Vamos por etapas: já escrevi muitas vezes sobre como a ópera, balé ou música de concerto são ‘demonizadas’ com a pecha de “elitista” — com Exu, cantando pela Grande Rio no desfile das escolas de samba, passa algo parecido. Quando pensei em escrever esta coluna fui saber mais sobre o tema com a amiga de longa data e antropóloga Luena Nunes Pereira, Professora de UFRRJ. No breve período que flertei com as Ciências Sociais, antes de entrar de cabeça na Música, estagiei no então Centro de Estudos Afro Asiáticos; lá, meu chefe era o brilhante personagem do Professor José Maria Nunes Pereira, um dos maiores africanista que o Brasil conheceu. Posso não ter virado um diplomata, mas ali mudou meu entendimento de África e Brasil — e começou uma paixão pela literatura daquele continente.

A questão da perseguição às religiões de matriz africana e indígena é conhecida.
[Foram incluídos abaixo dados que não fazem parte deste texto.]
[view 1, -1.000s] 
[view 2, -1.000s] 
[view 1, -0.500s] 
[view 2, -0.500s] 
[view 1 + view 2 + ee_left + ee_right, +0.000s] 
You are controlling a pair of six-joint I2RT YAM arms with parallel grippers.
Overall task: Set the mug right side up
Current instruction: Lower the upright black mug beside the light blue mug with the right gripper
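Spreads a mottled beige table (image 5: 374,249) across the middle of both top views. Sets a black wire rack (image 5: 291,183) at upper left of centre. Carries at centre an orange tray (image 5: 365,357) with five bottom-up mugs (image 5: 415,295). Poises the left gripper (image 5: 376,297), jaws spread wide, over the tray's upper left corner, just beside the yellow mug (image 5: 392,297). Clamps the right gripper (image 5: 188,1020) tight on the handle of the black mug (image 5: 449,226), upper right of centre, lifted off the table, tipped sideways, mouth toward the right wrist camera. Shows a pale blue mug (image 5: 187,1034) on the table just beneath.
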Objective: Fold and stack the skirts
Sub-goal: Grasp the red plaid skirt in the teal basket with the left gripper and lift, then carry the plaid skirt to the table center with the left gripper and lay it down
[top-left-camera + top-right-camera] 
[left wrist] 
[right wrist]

O processo de colonização confunde-se com o de diabolização do que era tido como selvagem, primitivo, sexual ou simplesmente ameaçava de alguma forma um pensamento que divida o mundo entre bem ou mal, céu e terra/inferno; são uma forma de redução, assim como o conceito de pecado. Tenha sido intencionalmente ou por incompreensão do pensamento religioso do outro, foi o que aconteceu em 522 anos de Brasil. A cosmologia Iorubá não é maniqueísta e o personagem é naturalmente ambíguo — desafiando perigosamente algumas das bases do nosso pensamento moral. Se pensarmos com cuidado, as raízes do anti-semitismo europeu não passam muito longe dessa incompreensão com o outro e sua religiosidade (ou forma de perceber o mundo). Esquecemos que o próprio demônio cristão é, em algumas versões, um anjo caído; que o Golem da tradição mística do judaísmo é trazido à vida através de um processo divino (e como o Adão bíblico, o Golem é igualmente criado a partir da lama). A figura desse ‘mostro’ que ganha vida ao ter introduzido dentro de si um papel escrito com um dos nomes de D’us (ou da “verdade”), é igualmente ambíguo. Essa dualidade de bem e mal é o centro da figura de Exu que, com a mesma poesia das tradições judaico-cristãs diz que “matou um pássaro ontem, com a pedra que só jogou hoje.” No culto de Orixás (para citar uma das linhas das religiões afro-brasileiras) Exu é o mensageiro que faz a ponte entre deuses e homens, e está associado à “passagem”, habita no espaço onde nada é totalmente uma coisa ou outras — assim como nada mais hoje em dia é totalmente erudito ou popular.
O mesmo processo, guardadas as devidas proporções, aconteceu com a arte “clássica”. Após dominar a cena cultural brasileira durante os séculos 18 e, especialmente, 19, a cultura européia perdeu sua hegemonia e grande parte do protagonismo. Num primeiro momento, a busca de algo ‘nacional’ era essencialmente a tradução do estrangeiro em termos locais, criando algo que confundia brasileiro com “à moda brasileira” — o Guarani, romance ou ópera, traz personagens clássicos vestidos de cocar e penas. Depois, foi a vez de uma cultura verdadeiramente popular tomar as rédeas, ao mesmo tempo que o ‘pop’ (americano) impunha-se no mercado, estranhamente disfarçado de algo dito popular; sem querer fugir da inevitável globalização, vai uma grande diferença entre cultura popular e cultura de massas. O resumo da ópera é esse.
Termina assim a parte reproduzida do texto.